> **The task**:
Take each line of the records below that contains the string "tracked" and copy it.

The data Start Marker

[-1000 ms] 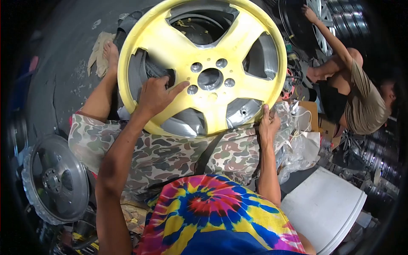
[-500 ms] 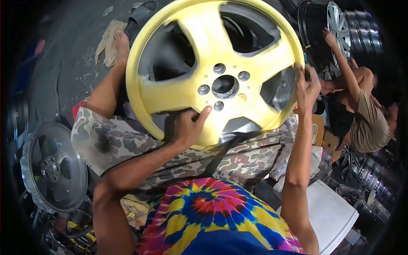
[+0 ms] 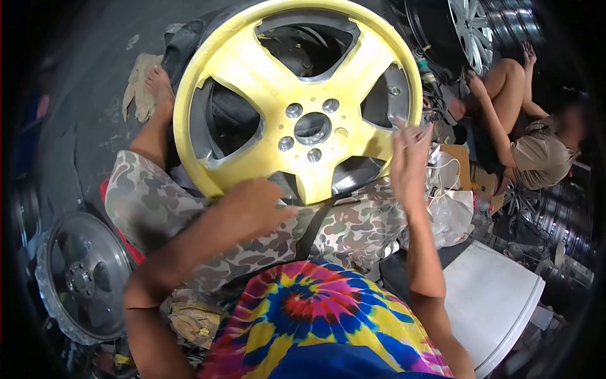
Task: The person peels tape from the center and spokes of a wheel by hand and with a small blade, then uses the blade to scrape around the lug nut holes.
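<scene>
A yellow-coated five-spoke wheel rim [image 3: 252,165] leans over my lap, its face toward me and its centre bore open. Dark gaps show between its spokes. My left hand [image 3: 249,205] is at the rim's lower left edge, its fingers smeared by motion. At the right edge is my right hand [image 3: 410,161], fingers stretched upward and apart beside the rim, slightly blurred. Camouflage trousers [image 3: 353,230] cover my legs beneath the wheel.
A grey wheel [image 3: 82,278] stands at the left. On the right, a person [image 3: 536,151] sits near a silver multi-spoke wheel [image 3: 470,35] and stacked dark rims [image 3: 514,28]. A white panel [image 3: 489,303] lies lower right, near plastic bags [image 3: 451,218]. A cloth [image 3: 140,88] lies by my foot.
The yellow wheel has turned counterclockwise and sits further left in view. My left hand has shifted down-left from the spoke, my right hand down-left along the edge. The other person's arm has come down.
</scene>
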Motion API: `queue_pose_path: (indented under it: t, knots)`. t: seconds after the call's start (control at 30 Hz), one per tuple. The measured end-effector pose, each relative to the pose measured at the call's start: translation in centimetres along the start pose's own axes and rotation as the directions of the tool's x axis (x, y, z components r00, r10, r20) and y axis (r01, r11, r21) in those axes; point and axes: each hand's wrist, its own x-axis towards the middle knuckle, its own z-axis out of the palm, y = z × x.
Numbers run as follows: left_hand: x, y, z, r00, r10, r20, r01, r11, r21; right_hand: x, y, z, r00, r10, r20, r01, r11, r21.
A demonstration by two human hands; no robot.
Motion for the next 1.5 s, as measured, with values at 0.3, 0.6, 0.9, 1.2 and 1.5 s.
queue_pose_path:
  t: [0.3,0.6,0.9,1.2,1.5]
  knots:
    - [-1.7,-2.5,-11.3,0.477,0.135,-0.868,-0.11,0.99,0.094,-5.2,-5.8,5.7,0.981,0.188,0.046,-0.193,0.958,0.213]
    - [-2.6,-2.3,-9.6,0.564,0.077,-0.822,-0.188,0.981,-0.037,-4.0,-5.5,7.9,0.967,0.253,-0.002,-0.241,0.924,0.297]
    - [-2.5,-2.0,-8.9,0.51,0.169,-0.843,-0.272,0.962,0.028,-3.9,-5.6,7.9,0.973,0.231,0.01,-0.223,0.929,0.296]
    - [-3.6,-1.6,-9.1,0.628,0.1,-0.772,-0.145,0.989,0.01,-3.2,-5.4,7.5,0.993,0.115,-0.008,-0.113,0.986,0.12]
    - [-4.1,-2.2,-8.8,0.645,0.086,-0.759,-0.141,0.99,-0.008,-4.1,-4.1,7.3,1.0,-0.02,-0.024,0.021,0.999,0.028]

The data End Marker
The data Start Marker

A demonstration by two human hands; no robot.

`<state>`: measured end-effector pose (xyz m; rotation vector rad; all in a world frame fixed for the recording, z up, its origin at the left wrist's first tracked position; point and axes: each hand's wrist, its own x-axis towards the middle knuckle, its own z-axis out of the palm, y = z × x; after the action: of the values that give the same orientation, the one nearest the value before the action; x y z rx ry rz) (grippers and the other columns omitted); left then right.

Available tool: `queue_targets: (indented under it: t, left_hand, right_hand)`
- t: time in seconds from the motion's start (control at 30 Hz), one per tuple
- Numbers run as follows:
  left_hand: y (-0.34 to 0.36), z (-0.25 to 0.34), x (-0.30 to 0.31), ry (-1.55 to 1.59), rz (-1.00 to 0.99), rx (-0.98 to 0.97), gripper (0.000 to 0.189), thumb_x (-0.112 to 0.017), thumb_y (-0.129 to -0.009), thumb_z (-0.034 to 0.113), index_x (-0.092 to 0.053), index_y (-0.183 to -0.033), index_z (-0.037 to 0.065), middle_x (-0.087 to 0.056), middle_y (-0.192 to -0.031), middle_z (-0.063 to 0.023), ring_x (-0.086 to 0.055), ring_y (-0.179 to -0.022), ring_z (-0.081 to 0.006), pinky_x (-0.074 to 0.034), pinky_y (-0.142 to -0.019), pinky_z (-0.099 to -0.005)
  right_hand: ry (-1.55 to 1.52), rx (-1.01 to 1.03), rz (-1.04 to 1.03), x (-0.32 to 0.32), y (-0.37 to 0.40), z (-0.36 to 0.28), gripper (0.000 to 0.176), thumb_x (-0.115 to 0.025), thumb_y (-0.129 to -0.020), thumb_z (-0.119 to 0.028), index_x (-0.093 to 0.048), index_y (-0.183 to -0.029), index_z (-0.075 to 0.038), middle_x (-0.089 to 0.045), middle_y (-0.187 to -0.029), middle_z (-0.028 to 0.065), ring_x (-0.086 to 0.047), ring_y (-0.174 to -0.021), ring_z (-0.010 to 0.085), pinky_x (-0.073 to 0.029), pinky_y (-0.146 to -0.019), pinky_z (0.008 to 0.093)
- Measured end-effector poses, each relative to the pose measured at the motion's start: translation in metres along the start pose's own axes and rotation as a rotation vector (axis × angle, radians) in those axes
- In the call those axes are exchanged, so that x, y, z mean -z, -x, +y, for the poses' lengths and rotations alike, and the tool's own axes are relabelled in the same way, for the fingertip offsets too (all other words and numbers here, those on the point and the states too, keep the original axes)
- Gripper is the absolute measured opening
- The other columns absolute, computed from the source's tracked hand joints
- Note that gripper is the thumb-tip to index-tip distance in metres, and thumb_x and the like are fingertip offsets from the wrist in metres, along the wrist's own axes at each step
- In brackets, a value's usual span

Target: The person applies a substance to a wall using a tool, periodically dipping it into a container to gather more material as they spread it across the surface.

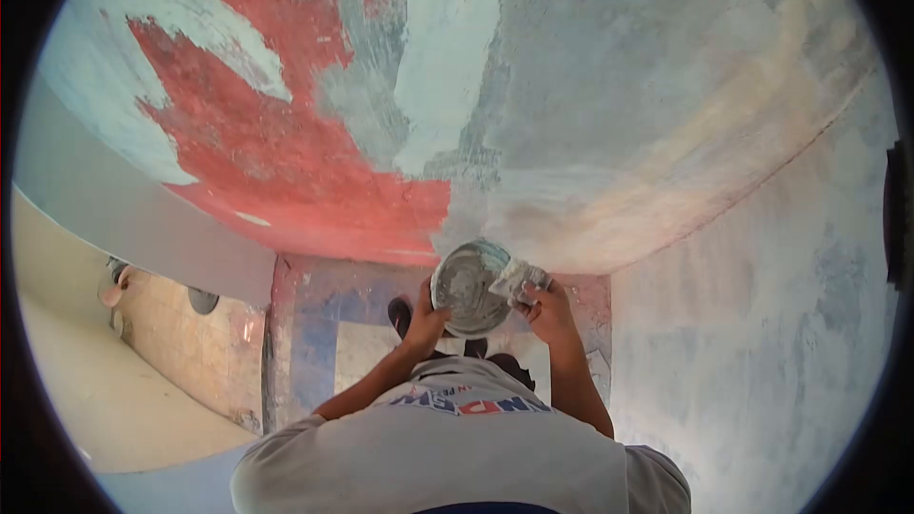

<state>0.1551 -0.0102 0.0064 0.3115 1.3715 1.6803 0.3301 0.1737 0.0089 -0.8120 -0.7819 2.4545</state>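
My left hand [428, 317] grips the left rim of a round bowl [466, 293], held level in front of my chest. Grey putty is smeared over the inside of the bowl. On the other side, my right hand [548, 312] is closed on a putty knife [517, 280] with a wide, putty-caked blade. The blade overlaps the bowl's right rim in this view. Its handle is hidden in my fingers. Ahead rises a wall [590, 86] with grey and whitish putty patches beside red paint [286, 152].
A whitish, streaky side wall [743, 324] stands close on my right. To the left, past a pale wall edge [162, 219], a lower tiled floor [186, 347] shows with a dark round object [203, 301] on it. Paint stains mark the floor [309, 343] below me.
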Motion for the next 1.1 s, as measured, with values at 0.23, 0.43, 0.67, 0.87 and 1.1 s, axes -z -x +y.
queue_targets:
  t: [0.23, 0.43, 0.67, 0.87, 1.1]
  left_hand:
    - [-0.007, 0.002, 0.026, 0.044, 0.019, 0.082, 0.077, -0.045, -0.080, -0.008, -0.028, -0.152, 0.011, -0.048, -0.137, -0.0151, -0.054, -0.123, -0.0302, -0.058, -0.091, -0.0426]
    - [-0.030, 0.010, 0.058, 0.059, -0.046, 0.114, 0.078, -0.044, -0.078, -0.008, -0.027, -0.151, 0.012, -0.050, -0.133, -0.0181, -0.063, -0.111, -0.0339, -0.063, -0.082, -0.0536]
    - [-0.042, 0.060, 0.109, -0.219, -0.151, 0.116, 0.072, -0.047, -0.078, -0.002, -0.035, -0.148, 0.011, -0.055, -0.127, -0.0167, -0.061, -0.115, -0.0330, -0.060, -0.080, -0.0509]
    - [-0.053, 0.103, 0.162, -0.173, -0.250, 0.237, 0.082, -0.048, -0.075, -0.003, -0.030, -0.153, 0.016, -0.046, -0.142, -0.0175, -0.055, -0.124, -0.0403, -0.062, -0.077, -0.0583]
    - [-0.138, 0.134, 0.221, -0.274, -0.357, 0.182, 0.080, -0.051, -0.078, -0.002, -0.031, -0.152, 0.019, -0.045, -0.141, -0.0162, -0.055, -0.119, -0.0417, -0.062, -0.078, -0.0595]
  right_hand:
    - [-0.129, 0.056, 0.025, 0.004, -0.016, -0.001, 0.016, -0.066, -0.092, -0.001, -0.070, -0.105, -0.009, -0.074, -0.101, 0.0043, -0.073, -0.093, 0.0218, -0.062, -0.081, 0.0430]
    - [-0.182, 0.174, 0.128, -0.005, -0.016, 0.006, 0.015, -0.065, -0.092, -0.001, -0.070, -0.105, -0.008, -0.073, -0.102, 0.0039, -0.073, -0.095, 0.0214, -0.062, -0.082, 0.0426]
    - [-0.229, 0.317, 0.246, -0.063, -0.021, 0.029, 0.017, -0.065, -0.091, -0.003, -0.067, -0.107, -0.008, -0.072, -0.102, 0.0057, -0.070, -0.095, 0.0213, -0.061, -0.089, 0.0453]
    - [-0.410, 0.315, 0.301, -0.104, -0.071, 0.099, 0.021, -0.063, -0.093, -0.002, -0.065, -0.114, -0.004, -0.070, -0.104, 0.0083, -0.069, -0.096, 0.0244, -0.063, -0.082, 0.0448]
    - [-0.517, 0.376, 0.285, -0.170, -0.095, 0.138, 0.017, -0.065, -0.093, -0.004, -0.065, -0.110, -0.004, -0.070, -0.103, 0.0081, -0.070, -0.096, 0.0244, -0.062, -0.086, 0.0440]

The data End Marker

> **Response box**:
`<state>`: measured end-effector pose (xyz m; rotation vector rad; all in a world frame fixed for the recording, z up, its origin at the left wrist's first tracked position; point and axes: each hand's wrist, its own x-axis towards the middle knuckle, its own z-axis out of the palm, y = z × x; after the action: of the values that give the same orientation, the one nearest the value before the action; x y z rx ry rz) (grippers and the other columns omitted); left then right.
- The other columns absolute, computed from the source's tracked hand joints

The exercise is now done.